I vincitori sono l’ingordo Augustus, la viziata Veruca, l’ambiziosa Violetta, l’arrogante Mike e l’ingenuo Charlie. Ognuno si troverà a fare i conti con le proprie debolezze.

Punti di forza

“La fabbrica di cioccolato” è diventato un classico perché tocca le corde della fantasia e perché lavora su stereotipi ben riconoscibili. Si propone come favola educativa – e un po’ inquietante – proprio perché stigmatizza come guasti i tipici atteggiamenti che si cerca di correggere in un bambino.

Abbiamo la ragazzina scostumata e quella viziata, abbiamo il bambino con disturbi alimentari e quello teledipendente. E abbiamo Charlie, che rappresenta il povero in soldi ma ricco di spirito, portatore di valori sani come l’altruismo e la famiglia. È il detentore del messaggio di fondo del romanzo: “chi si accontenta gode”.

La marcia in più del romanzo è nella figura dei genitori, che sono dichiaratamente chiamati a badare a loro e fare in modo che non si mettano nei guai. Alla luce di questa raccomandazione, il regno di Willy Wonka è una cartina al tornasole degli stili educativi: il luogo dove i grandi non solo devono fare i conti con il modo in cui hanno cresciuto i loro figli, ma non possono nemmeno intervenire in loro soccorso.

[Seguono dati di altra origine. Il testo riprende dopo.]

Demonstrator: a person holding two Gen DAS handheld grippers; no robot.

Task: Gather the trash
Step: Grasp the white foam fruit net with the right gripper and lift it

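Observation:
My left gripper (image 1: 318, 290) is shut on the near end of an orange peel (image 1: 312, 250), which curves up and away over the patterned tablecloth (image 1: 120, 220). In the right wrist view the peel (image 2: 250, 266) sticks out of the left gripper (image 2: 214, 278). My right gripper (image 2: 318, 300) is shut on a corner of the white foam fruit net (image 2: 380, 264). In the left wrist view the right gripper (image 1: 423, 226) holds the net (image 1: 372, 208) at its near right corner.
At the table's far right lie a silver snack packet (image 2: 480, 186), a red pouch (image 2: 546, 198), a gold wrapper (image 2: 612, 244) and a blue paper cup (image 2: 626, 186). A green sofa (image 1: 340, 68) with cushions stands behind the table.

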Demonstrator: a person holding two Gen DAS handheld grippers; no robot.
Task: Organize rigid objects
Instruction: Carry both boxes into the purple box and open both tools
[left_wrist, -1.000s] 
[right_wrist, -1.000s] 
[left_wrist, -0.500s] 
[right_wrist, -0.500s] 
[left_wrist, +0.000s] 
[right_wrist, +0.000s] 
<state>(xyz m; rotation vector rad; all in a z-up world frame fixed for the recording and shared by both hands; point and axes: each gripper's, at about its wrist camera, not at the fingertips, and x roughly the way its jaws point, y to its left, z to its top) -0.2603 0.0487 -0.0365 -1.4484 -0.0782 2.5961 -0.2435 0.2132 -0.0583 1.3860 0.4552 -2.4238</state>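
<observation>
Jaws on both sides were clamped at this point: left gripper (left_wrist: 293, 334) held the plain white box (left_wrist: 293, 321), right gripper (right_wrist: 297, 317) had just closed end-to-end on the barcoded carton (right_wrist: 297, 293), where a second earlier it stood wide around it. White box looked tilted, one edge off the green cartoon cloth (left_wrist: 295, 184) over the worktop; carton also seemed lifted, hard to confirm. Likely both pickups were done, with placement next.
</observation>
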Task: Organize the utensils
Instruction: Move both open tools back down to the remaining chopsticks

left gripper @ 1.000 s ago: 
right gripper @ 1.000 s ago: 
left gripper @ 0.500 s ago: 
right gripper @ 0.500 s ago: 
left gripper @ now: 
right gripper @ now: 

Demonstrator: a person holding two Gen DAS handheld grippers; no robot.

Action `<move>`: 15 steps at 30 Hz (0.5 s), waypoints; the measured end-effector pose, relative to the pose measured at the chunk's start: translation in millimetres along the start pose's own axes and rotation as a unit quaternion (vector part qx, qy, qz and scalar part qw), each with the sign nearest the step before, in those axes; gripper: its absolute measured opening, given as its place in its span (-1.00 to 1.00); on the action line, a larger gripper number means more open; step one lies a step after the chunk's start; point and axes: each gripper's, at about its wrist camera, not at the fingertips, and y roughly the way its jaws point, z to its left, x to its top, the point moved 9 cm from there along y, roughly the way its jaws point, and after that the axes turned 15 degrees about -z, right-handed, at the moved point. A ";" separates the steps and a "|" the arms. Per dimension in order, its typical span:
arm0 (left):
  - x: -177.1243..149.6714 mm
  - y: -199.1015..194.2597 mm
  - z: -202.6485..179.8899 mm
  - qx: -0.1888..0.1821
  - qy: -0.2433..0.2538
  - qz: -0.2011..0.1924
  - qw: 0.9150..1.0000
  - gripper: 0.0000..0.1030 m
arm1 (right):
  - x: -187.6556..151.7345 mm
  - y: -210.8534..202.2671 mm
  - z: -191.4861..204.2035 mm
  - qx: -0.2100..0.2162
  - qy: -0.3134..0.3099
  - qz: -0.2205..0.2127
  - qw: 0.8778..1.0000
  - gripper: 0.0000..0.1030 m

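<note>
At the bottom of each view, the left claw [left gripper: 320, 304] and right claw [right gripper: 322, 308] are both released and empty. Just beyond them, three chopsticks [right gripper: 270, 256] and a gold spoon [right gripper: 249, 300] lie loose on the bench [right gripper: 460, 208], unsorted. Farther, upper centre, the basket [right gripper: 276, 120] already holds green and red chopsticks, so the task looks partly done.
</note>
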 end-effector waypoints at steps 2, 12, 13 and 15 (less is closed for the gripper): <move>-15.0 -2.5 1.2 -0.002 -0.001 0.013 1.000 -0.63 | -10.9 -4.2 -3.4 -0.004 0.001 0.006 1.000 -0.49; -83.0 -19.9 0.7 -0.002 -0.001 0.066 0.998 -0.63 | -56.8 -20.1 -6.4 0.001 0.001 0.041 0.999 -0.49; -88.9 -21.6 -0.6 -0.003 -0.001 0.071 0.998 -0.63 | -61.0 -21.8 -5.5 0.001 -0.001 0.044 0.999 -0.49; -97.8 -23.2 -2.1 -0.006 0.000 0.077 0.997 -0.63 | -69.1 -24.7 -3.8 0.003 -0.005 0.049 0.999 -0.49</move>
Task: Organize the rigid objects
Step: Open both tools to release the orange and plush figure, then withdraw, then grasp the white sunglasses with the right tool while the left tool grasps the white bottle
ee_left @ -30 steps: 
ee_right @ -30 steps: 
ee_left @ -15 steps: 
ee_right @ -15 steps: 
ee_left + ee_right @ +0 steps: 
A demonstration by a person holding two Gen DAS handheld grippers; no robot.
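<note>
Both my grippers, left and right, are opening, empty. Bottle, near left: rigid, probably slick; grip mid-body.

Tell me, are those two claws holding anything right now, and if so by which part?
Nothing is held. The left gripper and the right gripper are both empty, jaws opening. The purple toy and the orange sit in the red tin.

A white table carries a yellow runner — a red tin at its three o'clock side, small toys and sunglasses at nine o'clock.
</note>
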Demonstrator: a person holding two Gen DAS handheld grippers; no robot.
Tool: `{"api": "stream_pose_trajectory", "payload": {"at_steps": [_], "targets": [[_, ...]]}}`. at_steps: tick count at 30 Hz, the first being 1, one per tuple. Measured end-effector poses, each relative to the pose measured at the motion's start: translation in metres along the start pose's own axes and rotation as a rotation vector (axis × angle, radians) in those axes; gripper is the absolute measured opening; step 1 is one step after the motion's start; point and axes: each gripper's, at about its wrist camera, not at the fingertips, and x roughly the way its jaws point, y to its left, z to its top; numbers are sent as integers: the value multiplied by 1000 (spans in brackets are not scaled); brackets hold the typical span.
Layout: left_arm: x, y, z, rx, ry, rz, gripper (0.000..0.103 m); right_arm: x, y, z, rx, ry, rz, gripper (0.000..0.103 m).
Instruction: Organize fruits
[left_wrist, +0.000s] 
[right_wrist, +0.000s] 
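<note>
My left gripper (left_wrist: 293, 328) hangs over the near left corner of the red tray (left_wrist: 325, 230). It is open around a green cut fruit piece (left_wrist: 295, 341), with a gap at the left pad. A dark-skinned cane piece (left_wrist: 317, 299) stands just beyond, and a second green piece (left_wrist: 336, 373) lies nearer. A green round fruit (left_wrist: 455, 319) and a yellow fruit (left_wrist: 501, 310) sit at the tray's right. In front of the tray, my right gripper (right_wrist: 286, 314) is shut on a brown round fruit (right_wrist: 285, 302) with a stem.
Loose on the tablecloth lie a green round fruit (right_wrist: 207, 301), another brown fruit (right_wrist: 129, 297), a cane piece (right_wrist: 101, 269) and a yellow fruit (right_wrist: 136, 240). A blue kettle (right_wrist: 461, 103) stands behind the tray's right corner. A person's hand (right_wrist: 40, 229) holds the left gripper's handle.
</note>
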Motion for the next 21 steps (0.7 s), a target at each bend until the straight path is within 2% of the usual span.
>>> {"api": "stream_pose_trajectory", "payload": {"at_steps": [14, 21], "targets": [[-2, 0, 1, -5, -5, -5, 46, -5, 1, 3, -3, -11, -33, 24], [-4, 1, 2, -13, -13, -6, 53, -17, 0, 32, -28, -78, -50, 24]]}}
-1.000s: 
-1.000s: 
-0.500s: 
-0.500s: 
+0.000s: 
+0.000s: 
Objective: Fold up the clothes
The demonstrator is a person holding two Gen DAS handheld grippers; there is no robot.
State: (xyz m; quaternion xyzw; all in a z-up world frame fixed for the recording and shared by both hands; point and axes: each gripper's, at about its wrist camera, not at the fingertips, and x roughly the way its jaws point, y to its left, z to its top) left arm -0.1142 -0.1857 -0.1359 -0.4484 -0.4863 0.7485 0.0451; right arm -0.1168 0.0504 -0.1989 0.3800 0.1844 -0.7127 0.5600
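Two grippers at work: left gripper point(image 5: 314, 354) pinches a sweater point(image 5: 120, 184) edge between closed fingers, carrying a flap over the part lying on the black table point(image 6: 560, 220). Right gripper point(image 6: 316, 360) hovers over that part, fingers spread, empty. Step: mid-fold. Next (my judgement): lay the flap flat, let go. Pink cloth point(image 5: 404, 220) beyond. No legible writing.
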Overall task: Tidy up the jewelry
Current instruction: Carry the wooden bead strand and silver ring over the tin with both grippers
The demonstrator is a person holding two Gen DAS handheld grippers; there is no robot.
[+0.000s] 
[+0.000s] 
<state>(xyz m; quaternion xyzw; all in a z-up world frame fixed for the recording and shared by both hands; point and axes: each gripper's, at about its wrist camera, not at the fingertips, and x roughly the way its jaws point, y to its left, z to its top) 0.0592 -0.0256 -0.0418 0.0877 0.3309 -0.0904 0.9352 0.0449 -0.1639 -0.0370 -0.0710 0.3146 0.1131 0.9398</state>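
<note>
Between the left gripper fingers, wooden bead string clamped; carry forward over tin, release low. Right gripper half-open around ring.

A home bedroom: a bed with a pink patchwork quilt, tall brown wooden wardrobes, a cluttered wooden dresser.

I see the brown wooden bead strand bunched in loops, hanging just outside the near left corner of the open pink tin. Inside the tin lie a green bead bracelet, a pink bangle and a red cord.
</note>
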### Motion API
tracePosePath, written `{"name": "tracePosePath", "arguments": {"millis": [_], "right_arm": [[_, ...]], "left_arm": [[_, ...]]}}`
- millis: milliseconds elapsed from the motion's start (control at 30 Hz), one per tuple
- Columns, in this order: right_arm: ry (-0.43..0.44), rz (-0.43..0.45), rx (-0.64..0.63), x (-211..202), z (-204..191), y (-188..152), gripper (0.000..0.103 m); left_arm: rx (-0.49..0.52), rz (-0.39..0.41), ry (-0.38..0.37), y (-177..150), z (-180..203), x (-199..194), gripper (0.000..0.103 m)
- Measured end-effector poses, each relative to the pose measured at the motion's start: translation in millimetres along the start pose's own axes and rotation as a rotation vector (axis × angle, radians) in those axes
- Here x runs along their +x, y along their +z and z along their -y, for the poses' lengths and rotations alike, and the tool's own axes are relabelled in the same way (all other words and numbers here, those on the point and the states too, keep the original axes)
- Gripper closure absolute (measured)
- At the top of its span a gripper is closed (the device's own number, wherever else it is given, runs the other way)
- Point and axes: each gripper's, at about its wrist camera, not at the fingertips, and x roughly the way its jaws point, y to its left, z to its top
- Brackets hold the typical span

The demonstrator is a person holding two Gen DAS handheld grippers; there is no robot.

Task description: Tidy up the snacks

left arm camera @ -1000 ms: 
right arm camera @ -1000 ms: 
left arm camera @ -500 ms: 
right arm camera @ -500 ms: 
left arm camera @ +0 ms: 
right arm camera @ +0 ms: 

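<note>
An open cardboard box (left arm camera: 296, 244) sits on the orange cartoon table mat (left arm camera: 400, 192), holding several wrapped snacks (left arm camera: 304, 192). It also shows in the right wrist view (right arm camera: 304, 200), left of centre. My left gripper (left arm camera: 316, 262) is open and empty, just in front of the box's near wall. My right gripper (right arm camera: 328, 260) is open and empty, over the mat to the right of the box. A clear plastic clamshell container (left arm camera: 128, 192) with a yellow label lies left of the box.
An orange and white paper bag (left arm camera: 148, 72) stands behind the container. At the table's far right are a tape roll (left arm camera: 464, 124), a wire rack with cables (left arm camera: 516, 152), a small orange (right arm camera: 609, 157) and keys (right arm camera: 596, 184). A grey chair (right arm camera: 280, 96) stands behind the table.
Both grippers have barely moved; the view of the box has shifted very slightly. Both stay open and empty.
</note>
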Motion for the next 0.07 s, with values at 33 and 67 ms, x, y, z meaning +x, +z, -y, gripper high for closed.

La fabbrica di cioccolato è solo in apparenza un luogo di magia e di meraviglia. Ha le stesse insidie del Paese dei Balocchi di Collodi, perché tutti i nodi vengono al pettine e nessuna malafede e nessun vizio sono perdonati.

Però, però, però…

Qualcosa ne “La fabbrica di cioccolato” non mi ha mai coinvolta fino in fondo ed è un aspetto che emerge in entrambi i film. C’è un retrogusto grottesco e macabro nell’indifferenza con cui Willy Wonka assiste alle punizioni dei suoi giovani ospiti. Il suo personaggio è anaffettivo, impassibile ed egoriferito. Probabilmente sa già che si tratta di penitenze reversibili, non definitive: ma il lettore, lì per lì, è sgomento.

Certo la lezione è chiara: varcare i limiti imposti comporta sempre un rischio, e spesso si scopre l’entità del danno quando è troppo tardi. I bambini che gradualmente vengono allontanati dalla scena sono bambini che agiscono con impulso e che non tengono da conto la saggezza dei più grandi.

Può sembrare uno stile pedagogico un po’ fuori moda, ma a mio parere aiuta a ricordare il peso dei no nell’educazione: un problema che, al contrario, mi sembra molto di moda.